Traditionally, a contracted medical provider primarily runs clinic operations on project sites—a reactive capability focused on early management of illness, emergency response, and some involvement in ongoing health planning and training—but medical providers can also be leveraged to proactively drive HSE initiatives.
Medical providers with adequate training and experience in health, safety, and environment (HSE) topics can play a key role in proactive HSE management. In-depth understanding of medical treatment, occupational injuries, OSHA regulations, and the relationship shared by patients and providers adds significantly to the effectiveness of HSE strategies, and can increase buy-in and compliance from employees.
HSE cross-trained medical providers can especially excel at assisting with these four health, safety, and environment functions:
1. Risk Assessment
Risk assessments are an essential element of every HSE strategy. While HSE advisors and managers are trained to spot hazards to employees, a medical provider can add insight into what specific injuries employees could sustain. Involving contracted medical providers in your process for risk assessments allows them to point out hazards that can lead to minor or major injuries, based on their experience.

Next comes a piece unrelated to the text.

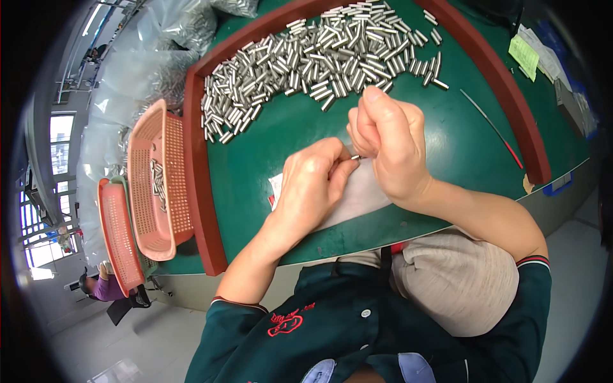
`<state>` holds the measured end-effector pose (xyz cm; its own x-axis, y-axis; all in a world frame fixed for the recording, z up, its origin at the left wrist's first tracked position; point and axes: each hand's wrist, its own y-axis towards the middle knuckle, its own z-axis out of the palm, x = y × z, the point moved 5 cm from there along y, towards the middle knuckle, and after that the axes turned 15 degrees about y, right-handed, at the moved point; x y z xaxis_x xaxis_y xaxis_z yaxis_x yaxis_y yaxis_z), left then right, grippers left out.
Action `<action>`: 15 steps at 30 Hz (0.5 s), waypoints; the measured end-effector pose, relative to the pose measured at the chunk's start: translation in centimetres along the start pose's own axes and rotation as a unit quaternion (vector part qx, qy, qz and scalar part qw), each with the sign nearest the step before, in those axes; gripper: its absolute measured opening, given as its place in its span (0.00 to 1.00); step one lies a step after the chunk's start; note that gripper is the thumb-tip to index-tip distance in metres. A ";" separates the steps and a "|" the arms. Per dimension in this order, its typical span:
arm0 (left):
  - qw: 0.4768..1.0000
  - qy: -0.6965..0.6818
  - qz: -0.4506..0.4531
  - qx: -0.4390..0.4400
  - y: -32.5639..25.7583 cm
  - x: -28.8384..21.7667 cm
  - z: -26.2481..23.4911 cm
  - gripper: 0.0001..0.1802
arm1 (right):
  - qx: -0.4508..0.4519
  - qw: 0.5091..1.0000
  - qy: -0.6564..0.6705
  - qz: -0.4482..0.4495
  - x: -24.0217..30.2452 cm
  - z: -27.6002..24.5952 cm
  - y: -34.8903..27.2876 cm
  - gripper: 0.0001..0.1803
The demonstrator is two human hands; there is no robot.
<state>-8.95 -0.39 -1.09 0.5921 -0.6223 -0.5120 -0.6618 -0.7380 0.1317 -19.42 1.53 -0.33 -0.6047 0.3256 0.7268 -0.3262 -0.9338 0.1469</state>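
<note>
My left hand [314, 182] is closed low over the green table, thumb and forefinger pinching a small metal pin [356, 157] whose shiny end sticks out toward the right. Close beside it, my right hand [393, 147] is raised and curled into a fist with the thumb on top. Whatever those fingers may hold is hidden. Under both hands lies a whitish sheet [364, 195], partly covered by them. Beyond the hands spreads a large heap of short metal pins [319, 60], lying every which way.
A dark red wooden rim [199, 172] borders the green tabletop [255, 210]. Pink baskets [172, 210] stand at the left, one with some pins inside. Clear plastic bags [134, 76] sit behind them. A thin red-handled tool [511, 153] and yellow paper [523, 57] lie at right.
</note>
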 end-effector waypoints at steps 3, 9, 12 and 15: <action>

When risks have been identified, medical providers can help devise solutions to reduce the chance of bodily harm to employees, and provide medical verification that these solutions significantly reduce risks.
2. Personal Protective Equipment (PPE) Selection
Personal protective equipment is the first line of defense between employees and hazards, and helps mitigate the risk of an employee getting injured. However, determining the best PPE to use for different hazards can be challenging. That’s where medical providers can be helpful.
Because HSE cross-trained medical providers often treat common workplace injuries, and are aware of their causes, they can be a wealth of knowledge when it comes to choosing appropriate PPEs for a given worksite. Taking into consideration what physical threats a hazard poses, as well as human physiology, medical providers can recommend PPEs with the best protection for the work at hand.
3. Emergency Response Planning
Emergency response planning can be a daunting task, with OSHA requiring plans that include how to report an emergency, evacuation procedures and assembly points, procedures to shut down project operations, rescue and medical duties for any workers assigned to perform them, and contact information for individuals with more information.
OSHA also recommends including contact information for emergency responders, arranging drills for responders and employees, and designating staff responsible to inventory and maintain emergency equipment and supplies. Medical providers can help gather emergency contact information, train staff on the proper procedures for getting medical help during an emergency, and maintain medical supplies necessary for an on-site accident.
Learn more about our Medical Emergency Response Planning services.
4. Incident Investigation
When an incident that results in death, physical injury, occupational disease, or even dangerous occurrences does occur on a worksite, an HSE investigation must follow. Injury and treatment information is a key part of every investigation, including: what injuries were sustained, how they were sustained, how they were treated, and how they recovered.
Medical providers are an essential resource for injury information, and providers that are HSE cross-trained know what kind of information is needed, and how it should be formatted. They’re one of the first points of contact after an employee gets injured, learning critical information about the injury and how it occurred. They also track and document treatment and the healing process, notating vital data for investigations.
There are many key considerations for implementing an HSE cross-trained medical provider program. The most important tool is a clear roadmap and calendar for implementation, complete with documented accountabilities.
At Remote Medical International, our medical staff work extensively with clients on the front end to define their roadmap and increase the effectiveness of company programs. After task ownership is clear, key performance indicators and reporting requirements are also documented, which allows both of us to assess effectiveness and make data-driven improvements. This process is critical because it generates buy-in from executives and management teams here and at the client’s company.
Areas with smaller populations constitute a relatively low risk operation where the medical provider can serve in a dual role as the primary HSE advisor onsite reporting to an HSE manager. In larger projects, this strategy can be implemented at satellite sites where there is not a requirement for full-time medical services. Here, an advanced provider is needed based on risk assessment results or hazard analysis. Either way, the medical care provider is a key extension to the HSE advisor or HSE manager.
While this model certainly doesn’t replace HSE management at a high level, it does work remarkably well for small to mid-size project sites or companies that are growing rapidly and contracting HSE managers for individual projects. Creating dual roles for medical care providers allows for more value at a lower expense than the alternative of hiring both individuals separately. This shared ownership in planning, policy, and measurement can increase the effectiveness of your HSE initiatives.